**What the task asks**
Scan the data below for the string "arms". Show every line where it turns up.

(Items from a data source)

####################

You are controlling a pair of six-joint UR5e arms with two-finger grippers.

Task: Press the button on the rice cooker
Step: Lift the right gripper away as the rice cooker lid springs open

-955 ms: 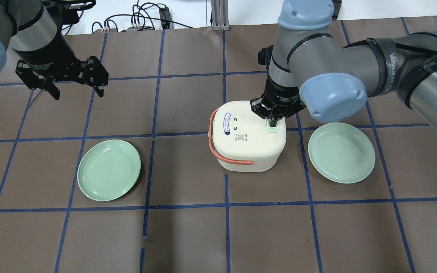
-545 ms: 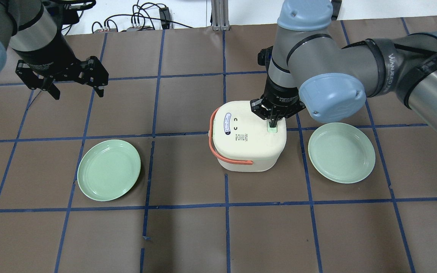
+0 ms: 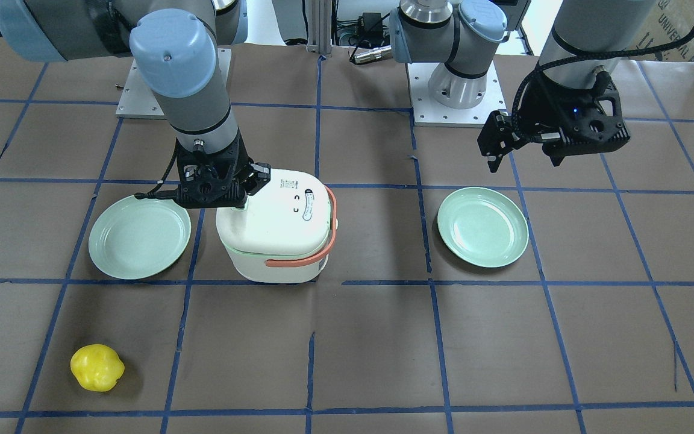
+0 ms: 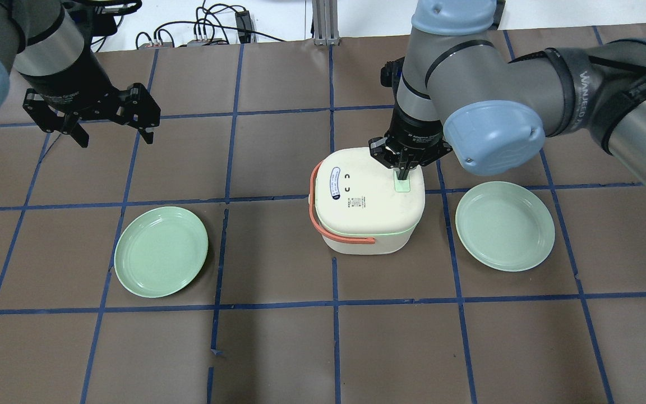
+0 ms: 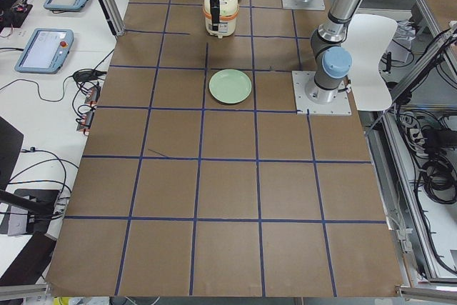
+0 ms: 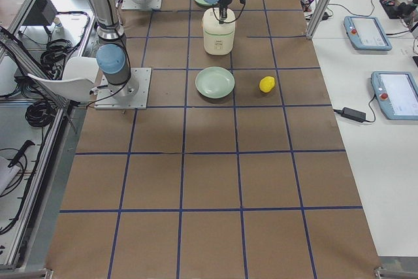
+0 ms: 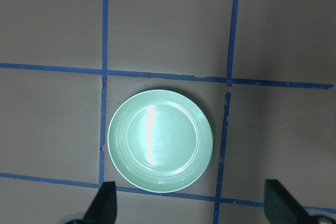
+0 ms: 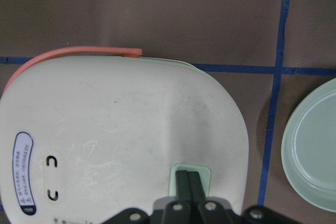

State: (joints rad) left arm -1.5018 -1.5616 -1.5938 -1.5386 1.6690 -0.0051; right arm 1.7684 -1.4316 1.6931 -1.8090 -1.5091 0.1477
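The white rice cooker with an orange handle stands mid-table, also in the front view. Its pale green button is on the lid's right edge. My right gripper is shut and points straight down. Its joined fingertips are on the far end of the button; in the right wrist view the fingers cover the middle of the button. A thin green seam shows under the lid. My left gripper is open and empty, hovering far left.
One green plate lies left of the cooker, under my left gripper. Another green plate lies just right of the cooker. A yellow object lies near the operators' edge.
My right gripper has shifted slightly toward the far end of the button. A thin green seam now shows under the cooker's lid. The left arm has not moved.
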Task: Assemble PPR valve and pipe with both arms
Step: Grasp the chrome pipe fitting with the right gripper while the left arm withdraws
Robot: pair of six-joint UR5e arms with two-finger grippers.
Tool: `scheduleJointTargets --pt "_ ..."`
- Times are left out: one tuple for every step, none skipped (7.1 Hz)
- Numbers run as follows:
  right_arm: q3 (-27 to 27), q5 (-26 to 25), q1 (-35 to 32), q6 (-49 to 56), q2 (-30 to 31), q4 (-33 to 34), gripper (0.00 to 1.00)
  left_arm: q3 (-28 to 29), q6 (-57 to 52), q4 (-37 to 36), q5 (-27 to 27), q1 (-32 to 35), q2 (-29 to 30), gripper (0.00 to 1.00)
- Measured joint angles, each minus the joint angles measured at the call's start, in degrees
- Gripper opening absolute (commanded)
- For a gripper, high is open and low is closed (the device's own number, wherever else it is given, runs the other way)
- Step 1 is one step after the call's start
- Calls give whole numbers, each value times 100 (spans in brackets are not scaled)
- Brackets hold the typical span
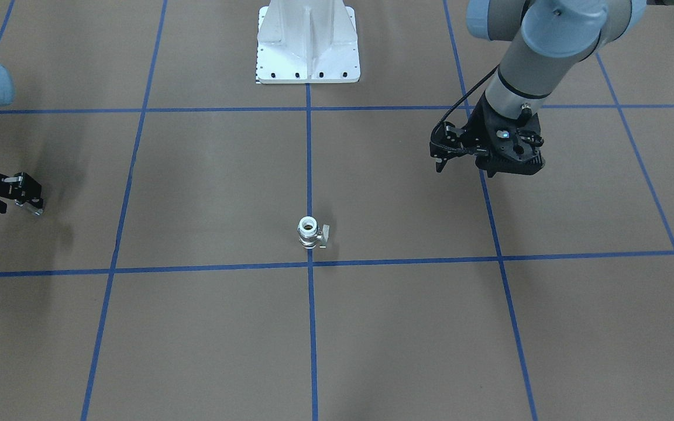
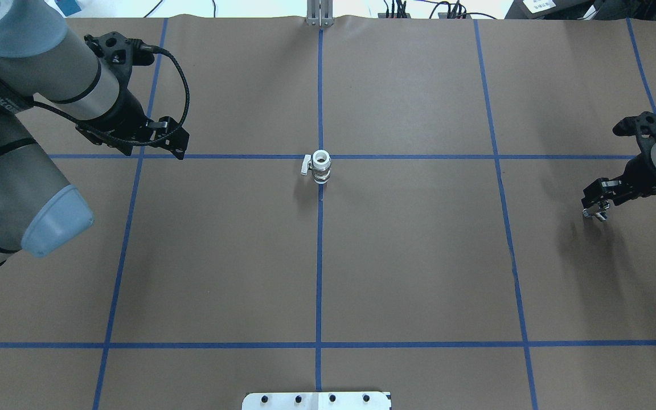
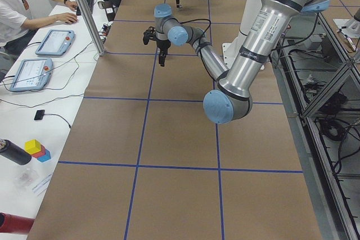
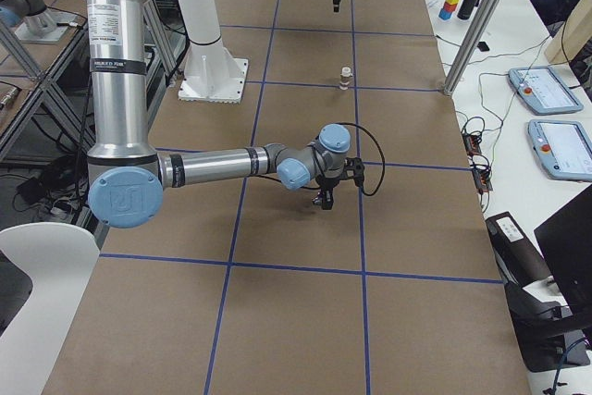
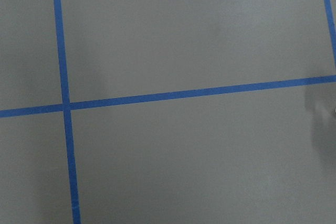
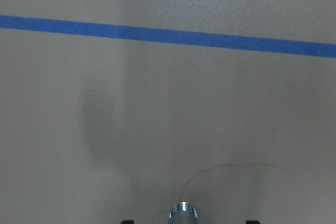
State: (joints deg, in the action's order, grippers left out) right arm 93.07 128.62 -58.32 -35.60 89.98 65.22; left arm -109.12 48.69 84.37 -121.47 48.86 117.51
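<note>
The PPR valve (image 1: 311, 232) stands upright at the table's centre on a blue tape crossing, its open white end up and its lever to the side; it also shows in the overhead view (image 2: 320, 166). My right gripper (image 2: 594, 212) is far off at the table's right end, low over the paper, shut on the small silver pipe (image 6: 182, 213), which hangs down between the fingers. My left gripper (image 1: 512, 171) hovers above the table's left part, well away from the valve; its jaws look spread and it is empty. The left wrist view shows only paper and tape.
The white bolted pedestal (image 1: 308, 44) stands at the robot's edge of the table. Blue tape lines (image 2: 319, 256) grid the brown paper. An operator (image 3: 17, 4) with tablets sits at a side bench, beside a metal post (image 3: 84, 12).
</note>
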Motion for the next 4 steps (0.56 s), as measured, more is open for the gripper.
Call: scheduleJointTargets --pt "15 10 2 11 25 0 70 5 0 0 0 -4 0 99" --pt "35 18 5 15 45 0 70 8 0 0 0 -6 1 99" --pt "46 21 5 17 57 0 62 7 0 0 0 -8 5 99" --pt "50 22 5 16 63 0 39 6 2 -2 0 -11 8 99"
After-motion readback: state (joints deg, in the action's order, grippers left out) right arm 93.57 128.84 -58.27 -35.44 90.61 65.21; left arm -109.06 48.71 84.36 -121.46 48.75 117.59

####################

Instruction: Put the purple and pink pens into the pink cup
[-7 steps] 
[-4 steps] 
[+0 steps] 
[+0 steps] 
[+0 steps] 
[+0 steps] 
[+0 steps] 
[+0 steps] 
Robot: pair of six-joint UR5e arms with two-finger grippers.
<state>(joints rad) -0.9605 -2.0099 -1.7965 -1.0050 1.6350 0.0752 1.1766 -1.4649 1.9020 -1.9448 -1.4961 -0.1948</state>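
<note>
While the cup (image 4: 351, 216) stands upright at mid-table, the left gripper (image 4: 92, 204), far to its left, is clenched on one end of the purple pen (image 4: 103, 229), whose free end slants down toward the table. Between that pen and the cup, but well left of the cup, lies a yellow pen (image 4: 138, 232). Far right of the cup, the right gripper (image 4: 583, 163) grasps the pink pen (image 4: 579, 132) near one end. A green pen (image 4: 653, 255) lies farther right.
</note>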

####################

**Written response**
You are controlling a pair of six-joint UR5e arms with two-finger grippers.
Task: Assemble PPR valve and pipe with both arms
Robot: pair of six-joint UR5e arms with two-finger grippers.
Robot: pair of six-joint UR5e arms with two-finger grippers.

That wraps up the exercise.